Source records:
>>

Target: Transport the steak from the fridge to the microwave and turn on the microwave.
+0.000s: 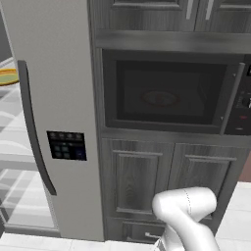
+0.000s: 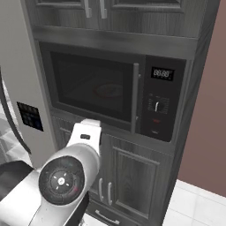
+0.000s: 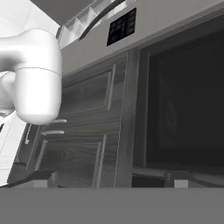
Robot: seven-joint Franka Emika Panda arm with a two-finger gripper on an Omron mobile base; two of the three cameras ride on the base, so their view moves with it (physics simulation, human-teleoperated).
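I read the gripper (image 3: pixel 109 183) jaws as wide apart, holding nothing. The microwave (image 1: pixel 169 93), upper centre of frame, is closed, its turntable (image 1: pixel 159 98) dim behind glass.

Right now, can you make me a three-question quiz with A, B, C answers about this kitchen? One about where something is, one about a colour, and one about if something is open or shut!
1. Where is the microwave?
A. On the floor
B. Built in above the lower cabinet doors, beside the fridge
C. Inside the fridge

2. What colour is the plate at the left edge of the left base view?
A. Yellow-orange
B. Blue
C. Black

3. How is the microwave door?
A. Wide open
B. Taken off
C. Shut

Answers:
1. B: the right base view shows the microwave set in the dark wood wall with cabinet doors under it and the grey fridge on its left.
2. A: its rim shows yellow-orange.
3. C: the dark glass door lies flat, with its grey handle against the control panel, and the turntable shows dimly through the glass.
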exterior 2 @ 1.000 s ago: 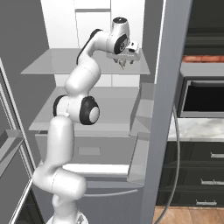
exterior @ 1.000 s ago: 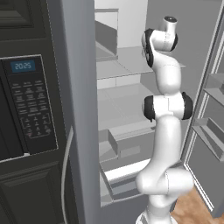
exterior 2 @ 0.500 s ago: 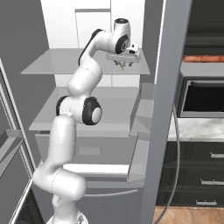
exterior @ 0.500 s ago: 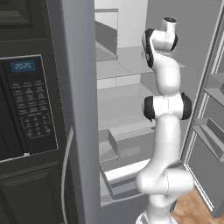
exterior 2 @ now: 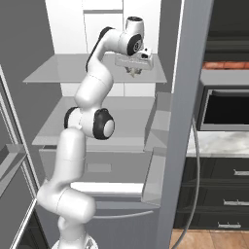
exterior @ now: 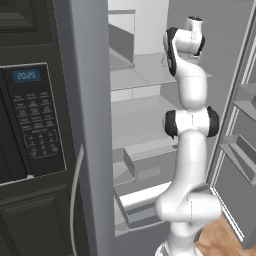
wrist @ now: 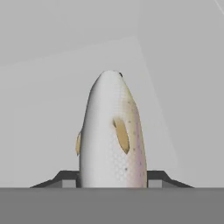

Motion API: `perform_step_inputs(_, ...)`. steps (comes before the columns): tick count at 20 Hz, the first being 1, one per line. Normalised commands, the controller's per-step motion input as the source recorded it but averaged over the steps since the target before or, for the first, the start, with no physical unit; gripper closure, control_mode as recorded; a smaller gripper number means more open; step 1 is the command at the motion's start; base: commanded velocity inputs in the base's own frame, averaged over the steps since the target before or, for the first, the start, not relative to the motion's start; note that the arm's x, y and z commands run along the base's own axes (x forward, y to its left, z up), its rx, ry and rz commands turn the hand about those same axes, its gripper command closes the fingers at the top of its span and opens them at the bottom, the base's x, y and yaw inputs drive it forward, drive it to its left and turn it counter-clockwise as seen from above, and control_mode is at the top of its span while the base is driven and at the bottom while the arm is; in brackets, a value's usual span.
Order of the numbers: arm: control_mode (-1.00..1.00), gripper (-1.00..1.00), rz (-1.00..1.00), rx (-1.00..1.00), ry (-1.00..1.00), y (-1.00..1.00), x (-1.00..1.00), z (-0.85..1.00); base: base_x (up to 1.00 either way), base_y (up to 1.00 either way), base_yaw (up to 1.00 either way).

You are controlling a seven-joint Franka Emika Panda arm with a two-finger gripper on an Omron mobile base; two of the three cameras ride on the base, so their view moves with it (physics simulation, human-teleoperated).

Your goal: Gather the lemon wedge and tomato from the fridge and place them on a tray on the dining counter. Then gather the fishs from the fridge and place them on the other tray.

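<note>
Grey steel fridge (exterior 2: 187, 121) stands open, its near door edge cutting down the right of the right base view, with the dark microwave (exterior 2: 226, 111) beyond it. Inside, two glass shelves (exterior 2: 97, 68) run across; the white arm reaches over the upper one. One fish (wrist: 111, 135) is visible, silver-white with yellow fins, lying on that upper shelf under the gripper (exterior 2: 132, 72). Its long axis runs straight away from the hand, one blunt end pointing toward the fridge's far wall. The fingers (wrist: 65, 179) sit either side of its body, touching or nearly so; whether they already clamp it I cannot tell. Nothing else lies near it.
</note>
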Motion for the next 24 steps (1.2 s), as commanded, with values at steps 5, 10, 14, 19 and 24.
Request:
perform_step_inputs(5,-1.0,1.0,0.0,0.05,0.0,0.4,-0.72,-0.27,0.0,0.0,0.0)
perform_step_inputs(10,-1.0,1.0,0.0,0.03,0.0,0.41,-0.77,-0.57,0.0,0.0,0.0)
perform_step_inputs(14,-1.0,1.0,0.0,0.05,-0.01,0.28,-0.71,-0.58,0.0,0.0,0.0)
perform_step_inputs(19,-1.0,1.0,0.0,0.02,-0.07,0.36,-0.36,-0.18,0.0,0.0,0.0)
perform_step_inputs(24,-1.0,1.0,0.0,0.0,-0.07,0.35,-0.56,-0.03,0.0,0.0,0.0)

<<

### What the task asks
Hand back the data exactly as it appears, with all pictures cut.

### Answer to this problem
Target: Transport the steak from the fridge to the microwave and turn on the microwave.
+0.000s: 
+0.000s: 
+0.000s: 
Robot: seven-joint Franka Emika Panda arm with a two-finger gripper on an Omron mobile base; two of the three cameras ride on the base, so their view moves with it (physics simulation, human-teleoperated).
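I read the gripper (image 3: pixel 109 183) jaws as wide apart, holding nothing. The microwave (image 1: pixel 169 93), upper centre of frame, is closed, its turntable (image 1: pixel 159 98) dim behind glass.

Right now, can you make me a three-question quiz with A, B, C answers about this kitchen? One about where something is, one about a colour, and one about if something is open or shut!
1. Where is the microwave?
A. On the floor
B. Built in above the lower cabinet doors, beside the fridge
C. Inside the fridge

2. What colour is the plate at the left edge of the left base view?
A. Yellow-orange
B. Blue
C. Black

3. How is the microwave door?
A. Wide open
B. Taken off
C. Shut

Answers:
1. B: the right base view shows the microwave set in the dark wood wall with cabinet doors under it and the grey fridge on its left.
2. A: its rim shows yellow-orange.
3. C: the dark glass door lies flat, with its grey handle against the control panel, and the turntable shows dimly through the glass.
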exterior 2 @ 1.000 s ago: 
exterior @ 1.000 s ago: 
exterior 2 @ 0.500 s ago: 
exterior @ 0.500 s ago: 
exterior 2 @ now: 
exterior @ now: 
wrist @ now: 

Motion API: `perform_step_inputs(_, ...)`. steps (comes before the columns): tick count at 20 Hz, the first being 1, one per line. Normalised commands, the controller's per-step motion input as the source recorded it but averaged over the steps since the target before or, for the first, the start, with no physical unit; gripper closure, control_mode as recorded; a smaller gripper number means more open; step 1 is the command at the motion's start; base: commanded velocity inputs in the base's own frame, averaged over the steps since the target before or, for the first, the start, not relative to the motion's start; note that the arm's x, y and z commands run along the base's own axes (x forward, y to its left, z up), its rx, ry and rz commands turn the hand about those same axes, its gripper command closes the fingers at the top of its span and opens them at the bottom, the base's x, y and yaw inputs drive it forward, drive it to its left and turn it counter-clockwise as seen from above, and control_mode is at the top of its span while the base is driven and at the bottom while the arm is; in brackets, a value's usual span.
Order of the numbers: arm: control_mode (-1.00..1.00), gripper (-1.00..1.00), rz (-1.00..1.00), rx (-1.00..1.00), ry (-1.00..1.00), y (-1.00..1.00), x (-1.00..1.00), z (-0.85..1.00); base: base_x (up to 1.00 either way), base_y (up to 1.00 either way), base_yaw (up to 1.00 either way).

You are controlling a seven-joint Franka Emika Panda arm with a two-finger gripper on an Omron mobile base; two of the three cameras ride on the base, so their view moves with it (physics simulation, human-teleoperated).

Your goal: Gather the lemon wedge and tomato from the fridge and place them on a tray on the dining counter. Then gather the fishs from the fridge and place them on the other tray.

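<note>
Grey steel fridge (exterior 2: 187, 121) stands open, its near door edge cutting down the right of the right base view, with the dark microwave (exterior 2: 226, 111) beyond it. Inside, two glass shelves (exterior 2: 97, 68) run across; the white arm reaches over the upper one. One fish (wrist: 111, 135) is visible, silver-white with yellow fins, lying on that upper shelf under the gripper (exterior 2: 132, 72). Its long axis runs straight away from the hand, one blunt end pointing toward the fridge's far wall. The fingers (wrist: 65, 179) sit either side of its body, touching or nearly so; whether they already clamp it I cannot tell. Nothing else lies near it.
</note>
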Motion for the next 24 steps (1.2 s), as commanded, with values at steps 5, 10, 14, 19 and 24.
Request:
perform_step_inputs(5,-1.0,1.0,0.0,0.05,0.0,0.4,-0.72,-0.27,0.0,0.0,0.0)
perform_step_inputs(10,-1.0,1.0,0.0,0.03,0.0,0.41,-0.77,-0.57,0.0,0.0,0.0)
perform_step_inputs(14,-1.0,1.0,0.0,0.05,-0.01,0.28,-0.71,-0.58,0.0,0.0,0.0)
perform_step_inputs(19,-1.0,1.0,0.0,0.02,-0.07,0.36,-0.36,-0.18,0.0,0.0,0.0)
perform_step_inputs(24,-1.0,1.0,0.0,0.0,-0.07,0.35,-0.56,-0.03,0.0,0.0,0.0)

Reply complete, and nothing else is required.